Enhanced Curie temperature and spin polarization in Co-based compounds under pressure: A first principles investigation

Abstract

In the present study, we report a systematic first principles study which investigates and tunes the percentage of spin polarization in few Co-based full Heusler alloys Co2CrX (X = Al, Ga and In) under hydrostatic strain. At ambient condition, Co2CrAl exhibits half metallic nature while Co2CrGa possesses nearly half metallic nature and Co2CrIn shows metallic nature. Mechanical and dynamical stabilities of all the investigated compounds are confirmed using elastic tensor analysis and phonon dispersion plots respectively at ambient as well as under compression. Hydrostatic compressive strain is applied to all the systems and Co2CrGa turned out to be a half metal at compressive strain corresponding to V/V0 = 0.85 with 100% spin polarization and the percentage of spin polarization for Co2CrIn gets enhanced as a function of compressive strain.

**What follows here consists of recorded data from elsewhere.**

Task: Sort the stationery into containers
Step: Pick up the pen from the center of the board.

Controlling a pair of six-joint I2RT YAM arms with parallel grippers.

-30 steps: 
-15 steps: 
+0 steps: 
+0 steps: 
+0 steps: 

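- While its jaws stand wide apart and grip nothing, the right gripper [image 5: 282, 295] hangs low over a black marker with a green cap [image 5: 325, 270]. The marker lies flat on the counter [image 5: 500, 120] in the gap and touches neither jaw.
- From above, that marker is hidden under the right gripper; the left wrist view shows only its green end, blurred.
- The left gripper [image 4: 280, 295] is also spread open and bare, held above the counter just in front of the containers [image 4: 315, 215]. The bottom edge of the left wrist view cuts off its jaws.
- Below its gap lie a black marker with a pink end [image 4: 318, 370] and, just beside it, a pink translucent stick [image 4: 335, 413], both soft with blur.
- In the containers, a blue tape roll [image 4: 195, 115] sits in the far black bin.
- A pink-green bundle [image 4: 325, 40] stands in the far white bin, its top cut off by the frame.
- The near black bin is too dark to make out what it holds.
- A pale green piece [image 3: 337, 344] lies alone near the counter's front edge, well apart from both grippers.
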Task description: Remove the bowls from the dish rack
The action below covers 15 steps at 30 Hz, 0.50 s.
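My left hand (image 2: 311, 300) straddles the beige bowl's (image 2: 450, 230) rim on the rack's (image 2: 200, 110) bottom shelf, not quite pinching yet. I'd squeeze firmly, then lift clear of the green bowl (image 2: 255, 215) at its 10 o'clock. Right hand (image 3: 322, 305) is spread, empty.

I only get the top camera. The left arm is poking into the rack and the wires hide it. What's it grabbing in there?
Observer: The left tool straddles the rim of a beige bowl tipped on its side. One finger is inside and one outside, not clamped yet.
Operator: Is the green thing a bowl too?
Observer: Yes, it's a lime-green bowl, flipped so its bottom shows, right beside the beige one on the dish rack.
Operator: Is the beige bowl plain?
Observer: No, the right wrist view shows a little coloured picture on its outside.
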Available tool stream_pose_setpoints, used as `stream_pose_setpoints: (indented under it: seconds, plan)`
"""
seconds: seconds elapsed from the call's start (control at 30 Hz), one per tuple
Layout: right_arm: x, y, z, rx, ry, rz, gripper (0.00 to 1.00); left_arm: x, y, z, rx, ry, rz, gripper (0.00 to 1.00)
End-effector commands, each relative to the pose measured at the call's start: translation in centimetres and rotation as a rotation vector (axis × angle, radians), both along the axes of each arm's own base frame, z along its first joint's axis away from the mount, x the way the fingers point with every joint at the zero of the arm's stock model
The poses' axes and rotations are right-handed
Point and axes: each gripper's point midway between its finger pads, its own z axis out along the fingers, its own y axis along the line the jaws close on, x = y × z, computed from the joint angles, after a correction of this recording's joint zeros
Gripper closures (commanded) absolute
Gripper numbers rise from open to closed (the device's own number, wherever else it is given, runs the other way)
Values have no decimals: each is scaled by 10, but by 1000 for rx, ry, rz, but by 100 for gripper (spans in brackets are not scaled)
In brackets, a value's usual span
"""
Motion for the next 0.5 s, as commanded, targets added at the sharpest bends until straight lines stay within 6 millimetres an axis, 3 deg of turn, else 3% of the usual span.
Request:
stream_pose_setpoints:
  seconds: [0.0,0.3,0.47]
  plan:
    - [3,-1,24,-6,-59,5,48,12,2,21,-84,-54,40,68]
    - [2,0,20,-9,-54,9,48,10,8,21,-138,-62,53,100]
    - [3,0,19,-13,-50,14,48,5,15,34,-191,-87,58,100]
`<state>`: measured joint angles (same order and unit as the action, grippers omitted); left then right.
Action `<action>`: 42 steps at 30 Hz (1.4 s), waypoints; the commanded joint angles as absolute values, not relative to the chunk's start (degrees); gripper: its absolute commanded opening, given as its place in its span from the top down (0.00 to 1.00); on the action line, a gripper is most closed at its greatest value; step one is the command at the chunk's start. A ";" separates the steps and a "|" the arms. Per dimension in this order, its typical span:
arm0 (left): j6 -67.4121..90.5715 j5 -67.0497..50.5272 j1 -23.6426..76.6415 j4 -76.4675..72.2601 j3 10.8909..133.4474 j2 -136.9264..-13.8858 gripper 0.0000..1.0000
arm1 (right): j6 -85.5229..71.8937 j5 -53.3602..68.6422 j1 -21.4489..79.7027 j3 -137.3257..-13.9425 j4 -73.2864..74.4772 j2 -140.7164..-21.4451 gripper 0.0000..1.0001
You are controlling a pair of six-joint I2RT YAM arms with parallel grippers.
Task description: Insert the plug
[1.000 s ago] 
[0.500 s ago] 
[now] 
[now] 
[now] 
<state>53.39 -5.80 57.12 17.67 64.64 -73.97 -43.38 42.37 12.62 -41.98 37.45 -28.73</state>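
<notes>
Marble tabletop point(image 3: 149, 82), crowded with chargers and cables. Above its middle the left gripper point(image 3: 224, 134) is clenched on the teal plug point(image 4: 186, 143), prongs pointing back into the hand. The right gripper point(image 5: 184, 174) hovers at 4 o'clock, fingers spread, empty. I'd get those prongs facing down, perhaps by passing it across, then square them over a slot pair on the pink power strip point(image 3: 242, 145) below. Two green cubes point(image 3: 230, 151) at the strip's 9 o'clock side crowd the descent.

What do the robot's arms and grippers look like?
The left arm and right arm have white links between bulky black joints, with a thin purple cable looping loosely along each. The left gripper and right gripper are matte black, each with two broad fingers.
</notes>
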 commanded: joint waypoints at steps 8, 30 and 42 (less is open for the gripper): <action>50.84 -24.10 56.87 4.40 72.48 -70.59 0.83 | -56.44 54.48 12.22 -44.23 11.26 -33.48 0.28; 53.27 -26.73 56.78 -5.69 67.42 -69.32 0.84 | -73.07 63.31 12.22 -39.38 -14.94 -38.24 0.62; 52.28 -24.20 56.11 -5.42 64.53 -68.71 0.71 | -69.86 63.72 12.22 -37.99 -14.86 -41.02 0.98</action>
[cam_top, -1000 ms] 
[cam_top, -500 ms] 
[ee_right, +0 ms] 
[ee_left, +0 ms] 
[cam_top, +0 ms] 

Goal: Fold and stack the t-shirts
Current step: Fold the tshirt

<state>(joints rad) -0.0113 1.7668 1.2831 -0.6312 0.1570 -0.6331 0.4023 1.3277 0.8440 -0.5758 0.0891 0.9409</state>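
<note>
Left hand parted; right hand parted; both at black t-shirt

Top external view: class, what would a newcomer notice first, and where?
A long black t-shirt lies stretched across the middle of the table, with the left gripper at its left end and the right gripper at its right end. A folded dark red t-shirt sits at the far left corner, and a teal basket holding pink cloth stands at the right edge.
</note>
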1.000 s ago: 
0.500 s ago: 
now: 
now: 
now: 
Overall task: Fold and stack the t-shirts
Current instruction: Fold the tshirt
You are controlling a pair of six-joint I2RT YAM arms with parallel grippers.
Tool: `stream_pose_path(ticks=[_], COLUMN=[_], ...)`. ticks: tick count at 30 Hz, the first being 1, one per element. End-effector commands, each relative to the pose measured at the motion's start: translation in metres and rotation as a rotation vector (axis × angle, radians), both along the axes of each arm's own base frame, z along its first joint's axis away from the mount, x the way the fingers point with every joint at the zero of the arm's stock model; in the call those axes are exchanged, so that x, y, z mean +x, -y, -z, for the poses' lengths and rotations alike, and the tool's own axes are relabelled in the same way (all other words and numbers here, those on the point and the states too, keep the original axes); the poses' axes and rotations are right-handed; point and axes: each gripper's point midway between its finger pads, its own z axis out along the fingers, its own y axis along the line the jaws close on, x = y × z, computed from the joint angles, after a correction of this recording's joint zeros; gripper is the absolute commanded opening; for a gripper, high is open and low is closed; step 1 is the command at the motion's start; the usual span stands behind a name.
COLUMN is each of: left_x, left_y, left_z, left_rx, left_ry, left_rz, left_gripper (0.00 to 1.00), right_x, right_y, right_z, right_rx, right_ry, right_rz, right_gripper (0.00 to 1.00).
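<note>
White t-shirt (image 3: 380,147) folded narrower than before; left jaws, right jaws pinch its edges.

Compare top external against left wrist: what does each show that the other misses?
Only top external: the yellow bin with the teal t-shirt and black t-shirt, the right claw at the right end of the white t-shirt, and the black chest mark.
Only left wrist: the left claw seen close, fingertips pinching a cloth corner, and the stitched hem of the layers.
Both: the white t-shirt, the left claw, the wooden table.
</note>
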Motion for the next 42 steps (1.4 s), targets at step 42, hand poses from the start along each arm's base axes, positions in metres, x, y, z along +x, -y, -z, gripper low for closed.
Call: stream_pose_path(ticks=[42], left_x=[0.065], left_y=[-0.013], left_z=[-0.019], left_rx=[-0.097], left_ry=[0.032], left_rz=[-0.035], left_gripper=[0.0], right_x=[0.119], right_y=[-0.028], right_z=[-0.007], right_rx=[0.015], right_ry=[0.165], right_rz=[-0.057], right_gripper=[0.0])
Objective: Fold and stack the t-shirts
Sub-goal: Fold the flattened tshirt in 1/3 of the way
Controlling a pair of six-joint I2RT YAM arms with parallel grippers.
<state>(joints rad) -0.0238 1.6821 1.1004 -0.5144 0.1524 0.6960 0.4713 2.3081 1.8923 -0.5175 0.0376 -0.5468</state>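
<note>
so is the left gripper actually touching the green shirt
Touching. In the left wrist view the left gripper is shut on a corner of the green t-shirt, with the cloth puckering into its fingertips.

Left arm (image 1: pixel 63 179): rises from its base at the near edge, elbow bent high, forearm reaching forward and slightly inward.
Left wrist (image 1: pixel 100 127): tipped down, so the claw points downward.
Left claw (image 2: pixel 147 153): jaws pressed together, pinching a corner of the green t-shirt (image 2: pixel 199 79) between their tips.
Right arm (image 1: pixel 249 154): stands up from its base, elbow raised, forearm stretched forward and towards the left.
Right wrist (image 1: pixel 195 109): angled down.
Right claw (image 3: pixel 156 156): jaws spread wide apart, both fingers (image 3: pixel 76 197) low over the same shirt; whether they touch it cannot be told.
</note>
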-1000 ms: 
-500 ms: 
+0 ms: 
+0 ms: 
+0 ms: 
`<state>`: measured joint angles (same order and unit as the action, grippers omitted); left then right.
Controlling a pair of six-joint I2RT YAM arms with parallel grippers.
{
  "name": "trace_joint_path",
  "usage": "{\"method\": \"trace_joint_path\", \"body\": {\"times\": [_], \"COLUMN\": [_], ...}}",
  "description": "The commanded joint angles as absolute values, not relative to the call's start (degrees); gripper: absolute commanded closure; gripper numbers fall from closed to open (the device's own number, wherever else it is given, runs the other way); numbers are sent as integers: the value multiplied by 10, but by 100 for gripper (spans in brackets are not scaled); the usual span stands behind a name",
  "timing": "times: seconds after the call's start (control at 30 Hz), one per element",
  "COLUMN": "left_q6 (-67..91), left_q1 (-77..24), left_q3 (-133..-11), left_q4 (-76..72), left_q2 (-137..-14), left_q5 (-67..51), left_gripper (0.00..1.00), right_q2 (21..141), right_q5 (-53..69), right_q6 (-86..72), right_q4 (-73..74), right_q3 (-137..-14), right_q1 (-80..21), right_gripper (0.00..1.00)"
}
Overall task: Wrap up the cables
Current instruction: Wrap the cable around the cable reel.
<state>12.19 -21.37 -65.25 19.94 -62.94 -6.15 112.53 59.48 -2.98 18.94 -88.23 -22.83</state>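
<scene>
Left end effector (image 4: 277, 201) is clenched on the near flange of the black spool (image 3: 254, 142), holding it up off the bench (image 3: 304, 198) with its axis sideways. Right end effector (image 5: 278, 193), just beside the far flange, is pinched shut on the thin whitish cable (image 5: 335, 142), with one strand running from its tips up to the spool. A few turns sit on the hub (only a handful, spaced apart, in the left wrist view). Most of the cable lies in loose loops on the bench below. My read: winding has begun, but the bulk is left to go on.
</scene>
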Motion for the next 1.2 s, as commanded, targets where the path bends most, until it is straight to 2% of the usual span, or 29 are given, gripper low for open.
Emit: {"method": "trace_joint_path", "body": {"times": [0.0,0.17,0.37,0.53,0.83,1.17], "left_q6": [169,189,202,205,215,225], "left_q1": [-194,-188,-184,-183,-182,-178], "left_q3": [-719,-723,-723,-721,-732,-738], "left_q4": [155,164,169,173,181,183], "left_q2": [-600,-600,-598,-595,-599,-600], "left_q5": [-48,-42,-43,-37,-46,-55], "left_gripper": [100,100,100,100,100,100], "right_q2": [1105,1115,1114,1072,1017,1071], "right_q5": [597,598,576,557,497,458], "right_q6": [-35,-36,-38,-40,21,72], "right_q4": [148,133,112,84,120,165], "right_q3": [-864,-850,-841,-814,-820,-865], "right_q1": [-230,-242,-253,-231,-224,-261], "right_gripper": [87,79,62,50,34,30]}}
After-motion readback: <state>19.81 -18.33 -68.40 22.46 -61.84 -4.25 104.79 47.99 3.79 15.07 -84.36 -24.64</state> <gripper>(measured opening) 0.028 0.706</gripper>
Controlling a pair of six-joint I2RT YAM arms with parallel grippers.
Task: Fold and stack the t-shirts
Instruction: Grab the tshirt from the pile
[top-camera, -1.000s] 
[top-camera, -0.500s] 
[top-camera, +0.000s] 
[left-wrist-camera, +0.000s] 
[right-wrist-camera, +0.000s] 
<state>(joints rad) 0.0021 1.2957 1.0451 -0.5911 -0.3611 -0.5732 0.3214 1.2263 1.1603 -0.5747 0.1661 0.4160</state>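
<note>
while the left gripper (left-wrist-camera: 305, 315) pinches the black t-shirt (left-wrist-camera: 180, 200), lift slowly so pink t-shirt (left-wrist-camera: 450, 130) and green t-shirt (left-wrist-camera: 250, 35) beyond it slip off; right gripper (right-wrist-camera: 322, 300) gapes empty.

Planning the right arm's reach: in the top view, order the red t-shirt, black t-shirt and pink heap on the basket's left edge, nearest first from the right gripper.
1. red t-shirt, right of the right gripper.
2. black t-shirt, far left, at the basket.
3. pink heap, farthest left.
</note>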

Further, an electronic topological transition (ETT) is also observed in Co2CrGa as a function of compressive strain corresponding to V/V0 = 0.85, driving the system towards the half-metallic nature. In addition, ferromagnetic nature of all these compounds is explained by the exchange interactions at both ambient and under compression. Also, the positive pressure dependence of Curie Temperature (TC) as a function of V/V0 for all the compounds is studied and the highest TC = 646.1 K for Co2CrAl is observed under compression corresponding to V/V0 = 0.85.